DAĞLARCA’YLA BİR ÖĞLE SONRASINDA...
1914 doğumlu olduğuna göre Fazıl Hüsnü Dağlarca tam 90 yaşında...
Böyle bir yaşa erişme ayrıcalığına sahip olmuş “fani”ler genellikle köşelerine
çekilir, dünya işlerinden ellerini ayaklarını çekerler...
İçinde olduğumuz Mayıs ayının bir öğle sonrasında Kadıköy’deki evinde ziyaretine
gittiğim Dağlarca’yı hiç de böyle bulmadım.
Tam tersine, her zamanki pırıl pırıl Dağlarca çıktı karşıma.
Görüşmeyeli bir kaç yıl olmuştur.
1970 başlarında Moskova’da unutulmaz birkaç günden sonra büyük ustayla aramızda
derin dostluk bağları oluşmuştu.
Dağlarca’nın şiiri, ondan yaklaşık üç kuşak sonrasının bir şairi olarak , lise
çağımdan bu günlere her zaman başucumdaydı. Bu gün de öyledir.

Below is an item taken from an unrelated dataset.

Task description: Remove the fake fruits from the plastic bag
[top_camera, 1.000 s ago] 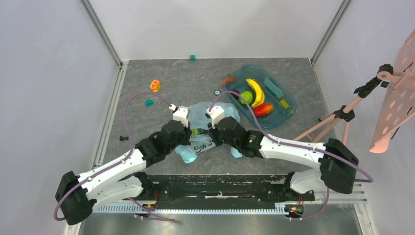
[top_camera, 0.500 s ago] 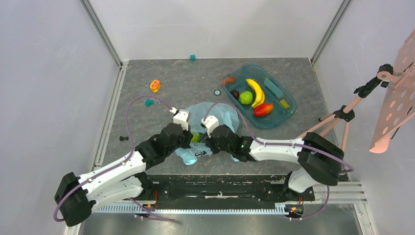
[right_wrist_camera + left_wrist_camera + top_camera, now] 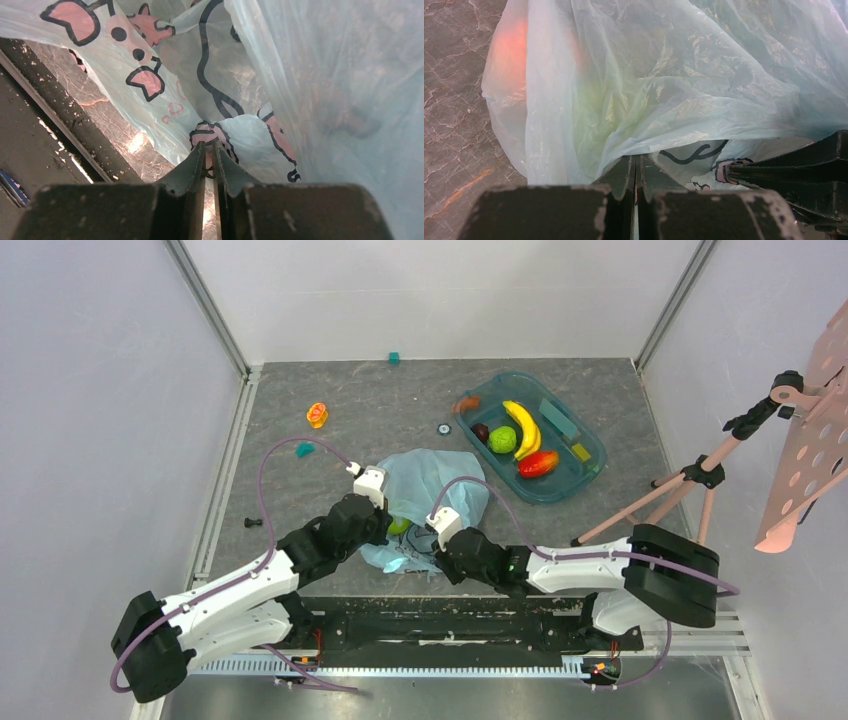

Fakat engin kişiliğini tanıyışım ve hayranlık duyuşumun başlangıcı, 1971 ya da
72’de Moskova’daki karşılaşmamızdır.
Daha sonra, 70’li, 80’li,90’lı yıllarda pek çok kez karşılaştık. Rastlantısal
karşılaşmalarımızın, kimi kez telefon konuşmalarımızın ya da iki kadeh rakı
eşliğinde sohbetlerimizin izlenimleri defterlerimdedir... Çünkü Dağlarca’yla her
karşılaşma, düşündürücü, eğitici, bilgilendirici, şaşırtıcı ve aynı zamanda
eğlendiricidir de...
Bilgiyle, duyguyla, imgelemle, mizahla, ironiyle, bilgelikle , çocuksulukla,
saflıkla, iyilikle, sevecenlikle, derin bir merhametle yoğrulmuş , fakat yeri
geldiğinde de acımasız olabilen, kıldan ince kılıçtan keskin bir zekâdır
ondaki...
Birkaç yıldır görüşmemiştik. Özlemiştim. İki hafta önceki bir İzmir yolculuğumda
arkadaşlarla kulaklarını çınlatışımızdan birkaç dakika sonra çalan cep
telefonumdaki sesin Dağlarca’nın sesi oluşu, inanılmaz, neredeyse büyüleyici bir
rastlantıydı.
İşte, şimdi, güneşli bir öğle sonrasında, Kadıköy’deki evinin salonunda oturmuş
konuşuyoruz.
Yürümesinde güçlük var. Sağ gözü, yıllar önceki yanlış bir ameliyat yüzünden ne
yazık ki sakatlanmıştı. Ama zekâ, değil üç beş yıl öncenin, otuz yıl önceki
zekânın tıpkısı...
Türkiye’den, şiirden, dünyadan konuşuyoruz. Bir şiirindeki gibi, bütün antenleri
yine bütün yönlere açık...
Sovyetler Birliği’ndeki sistemin çöküşüne ve acı sonuçlarına ilişkin ortak
üzüntümüzden söz ediyoruz... “Bizim gibi düşünen kaldı mı?” diye soruyor...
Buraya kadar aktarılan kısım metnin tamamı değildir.